Estava ali, o corpo encoberto por alguns sacos de lixo, vigiado por alguns urubus que só pousariam no momento em que seres humanos famintos deixassem a área. Para aquelas pessoas era dia de "sacolão", "feira-livre", "xepa". Os corpos que se encontravam naquele lixão não mais aterrorizavam, era o cenário da vida, do cotidiano, detalhes em meio aquela paisagem nebulosa, suja, que o fedor ganhou ares de perfume.

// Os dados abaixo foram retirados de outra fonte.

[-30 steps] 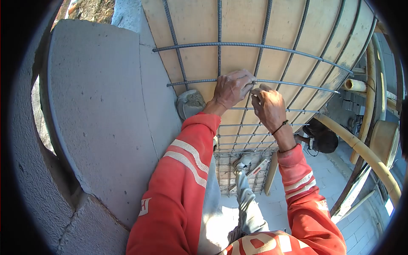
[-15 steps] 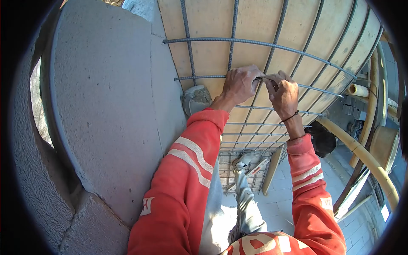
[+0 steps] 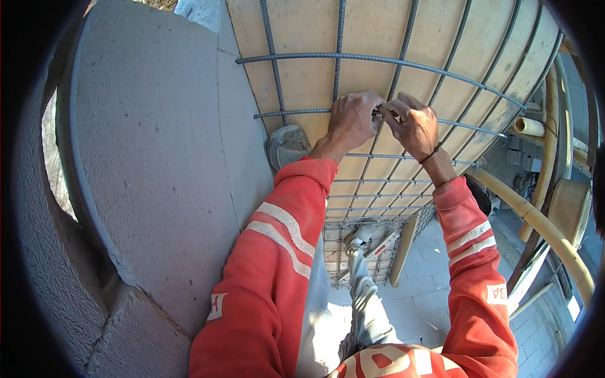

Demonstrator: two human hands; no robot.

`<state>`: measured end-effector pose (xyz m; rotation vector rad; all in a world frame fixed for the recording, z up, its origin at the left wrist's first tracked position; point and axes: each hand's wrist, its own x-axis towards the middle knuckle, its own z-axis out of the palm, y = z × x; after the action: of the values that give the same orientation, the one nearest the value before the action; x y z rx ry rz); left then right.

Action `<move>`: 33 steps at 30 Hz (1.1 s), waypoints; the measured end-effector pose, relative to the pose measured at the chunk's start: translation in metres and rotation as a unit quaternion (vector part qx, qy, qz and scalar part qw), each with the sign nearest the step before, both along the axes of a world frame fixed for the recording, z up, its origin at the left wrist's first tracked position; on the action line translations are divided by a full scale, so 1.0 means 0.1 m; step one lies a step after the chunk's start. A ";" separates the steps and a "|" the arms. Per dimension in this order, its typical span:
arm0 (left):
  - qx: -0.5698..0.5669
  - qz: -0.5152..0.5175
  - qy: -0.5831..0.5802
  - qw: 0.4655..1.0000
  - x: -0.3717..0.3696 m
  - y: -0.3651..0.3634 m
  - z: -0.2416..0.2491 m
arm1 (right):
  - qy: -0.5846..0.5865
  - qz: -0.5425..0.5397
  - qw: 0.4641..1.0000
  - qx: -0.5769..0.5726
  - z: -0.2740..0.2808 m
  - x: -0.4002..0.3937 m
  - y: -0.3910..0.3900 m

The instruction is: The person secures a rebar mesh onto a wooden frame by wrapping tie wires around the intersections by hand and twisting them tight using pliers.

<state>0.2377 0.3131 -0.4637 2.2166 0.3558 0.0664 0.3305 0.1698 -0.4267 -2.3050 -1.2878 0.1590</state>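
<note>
Grey blockwork point(image 3: 151, 164) occupied the left side of the head view, and a pale wooden panel point(image 3: 309, 25) stood beside it at the far side. Across the panel lay a steel bar grid point(image 3: 338, 55), made up of ribbed bars crossing one another. Its second cross bar point(image 3: 296, 113) ran from left to right behind both hands.

The left hand point(image 3: 357, 120) was positioned at a bar crossing, with its fingers curled. The right hand point(image 3: 416, 126), fitted with a dark wristband point(image 3: 430, 154), was placed just right of it, thumb and fingers bent toward the same crossing. The fingertips of the two hands were close together; a small dark item showed between them. How far each grip was closed, and on what, could not be told, because the hands hid the contact point.

A round grey fitting point(image 3: 288, 146) was located left of the left wrist, next to the blockwork. Red sleeves point(image 3: 283, 233) with pale stripes covered both forearms. Bamboo poles point(image 3: 535, 217) stood at the right. Below the grid, a trousered leg point(image 3: 364, 293) extended over a tiled floor point(image 3: 416, 299), near a wooden post point(image 3: 404, 251).
</note>
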 end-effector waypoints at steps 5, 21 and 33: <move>-0.016 0.010 -0.029 0.999 -0.02 -0.01 -0.03 | 0.071 -0.186 0.980 0.024 -0.10 -0.10 -0.22; -0.010 -0.024 -0.094 0.995 -0.04 -0.01 -0.11 | 0.241 -0.302 0.922 0.038 -0.03 -0.71 -0.42; 0.019 -0.037 -0.063 0.997 -0.04 -0.04 -0.06 | 0.032 -0.122 0.992 0.016 0.13 -0.03 -0.16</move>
<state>0.2335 0.3095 -0.4701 2.2482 0.2041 0.1721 0.3274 0.1535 -0.4138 -2.3865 -0.9598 0.1263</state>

Nas mãos aquela família sai com algumas folhas secas de alface amparada por um talo sujo, misturado a papéis higiênicos usados; no carrinho-de-mão o garoto equilibra caixas de papelão com hambúrgueres, cujo prazo de validade se esgotara. Em meio aos detritos uma criança, que engatinha, encontra uma chupeta e a leva à boca. Mastiga-a com a fome da comida que saíra da compra que seus pais realizam no lixão. São momentos de muita expectativa. Desde o abrir dos portões pelo "leão-de-chácara" até o cessar das compras. Os minutos são cronometrados pelos fiscais, pois há mais famílias ansiando por esse tratamento. É o sustento, é a vida. É a ingratidão. É a discrepância nacional: de um lado uns com muito; do outro, apenas o resto dos muitos que destinam suas migalhas aos que sentem fome de verdade.

Ao final os urubus pousam e se alimentam do corpo, que em meio aos detritos ganha um tempero especial.